Radiopaque Marker Attachment
Radiopaque markers are attached on implant by laser welding technique or bonding technique as shown in Fig. 7, 7A and 7B. Hollow cylindrical shape marker with close end with semi-circle as shown in Fig. 7A and marker with only coil can be attached by providing a hole at the end of the cells as shown in Fig. 7B. Generally, length and diameter of marker ranges between 0.8mm to 0.12mm and 0.3mm to 0.7mm respectively. Preferably, the markers utilized are coil-tip markers. The length and diameter of coil tip marker ranges from 0.50mm to 1.00mm and 0.25mm to 0.60mm respectively. Adhesive used to bond marker on implant include any medical grade adhesive like loctite 4014, dymax 213CTH, etc. The radiopaque proximal marker is attached on the attachment point of delivery system and implant which indicates starting point of implant. The attachment of marker is done by placing implant under the microscope and with the help of appropriate holding apparatus i.e. forceps for holding marker and attaching with the help of glue containing polyurethane that is a UV curing adhesive and attachment is accomplished by UV curing process.

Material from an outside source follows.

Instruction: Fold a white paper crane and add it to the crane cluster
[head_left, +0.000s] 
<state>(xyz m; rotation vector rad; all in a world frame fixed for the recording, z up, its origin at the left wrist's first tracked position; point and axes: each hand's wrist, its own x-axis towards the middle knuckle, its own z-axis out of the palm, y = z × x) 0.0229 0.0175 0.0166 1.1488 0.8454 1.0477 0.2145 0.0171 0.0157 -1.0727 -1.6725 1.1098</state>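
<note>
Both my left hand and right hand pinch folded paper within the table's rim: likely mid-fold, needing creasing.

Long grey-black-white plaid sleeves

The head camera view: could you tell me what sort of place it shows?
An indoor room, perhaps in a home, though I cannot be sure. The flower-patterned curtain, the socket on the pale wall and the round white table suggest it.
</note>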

Delivery System Attachment
In present invention delivery system is made of nitinol tapered wire and radiopaque coil which has been attached on tapered wire with the help of adhesive or laser welding as shown in Fig. 9. Heat shrink tube is shrunk at distal end of tapered wire. Length of heat shrink tube ranges from 430mm to 450mm. Purpose of heat shrink tube is to provide lubricity and strength to the tapered region. Heat shrink tube used can be PTFE, grilamid, etc. Self-expandable member is attached on the delivery system which is tapered wire and radiopaque coil is assembled on the tapered region of the delivery thrust wire by laser welding or with adhesives. The delivery thrust wire has provision of fluorosafe marker which is 100cm from the distal end of the delivery wire which is uncoated with hydrophilic coating. In one embodiment attachment is done by adhesive bonding. The attachment of implant on delivery system is done under the microscope. Same adhesive is used for attachment of the implant on the delivery system as done for the attachment of body and distal marker. Adhesive used is same as the substrate to be attached are same as the proximal marker is platinum-iridium to be attached on the connection of the delivery system of nitinol and implant which is also nitinol.

Sterilization & Packaging
After finished product is completed killing of micro-organism and making device free from impurities sterilization process is done. 100% ethylene oxide one time use cartridge is used for sterilization of the implant. Device is packed in vacuum sealed tyvek pouch as primary packaging. Temperature should be less than or equal to 24°C at work place. Relative humidity must be less than or equal to 55% at work place. The process is performed in surrounding area of class 1,00,000. Sterilization is performed at 42 ± 3°C temperature, relative humidity (%RH) less than or equal to 40%, Vacuum pressure set point less than 160mbar, aeration time 180minutes and exposure time 120minutes.
The present invention is described based on some preferred embodiment. Several modifications of the invention may be possible without departing from the scope of invention as described in the preceding description and the appended claims.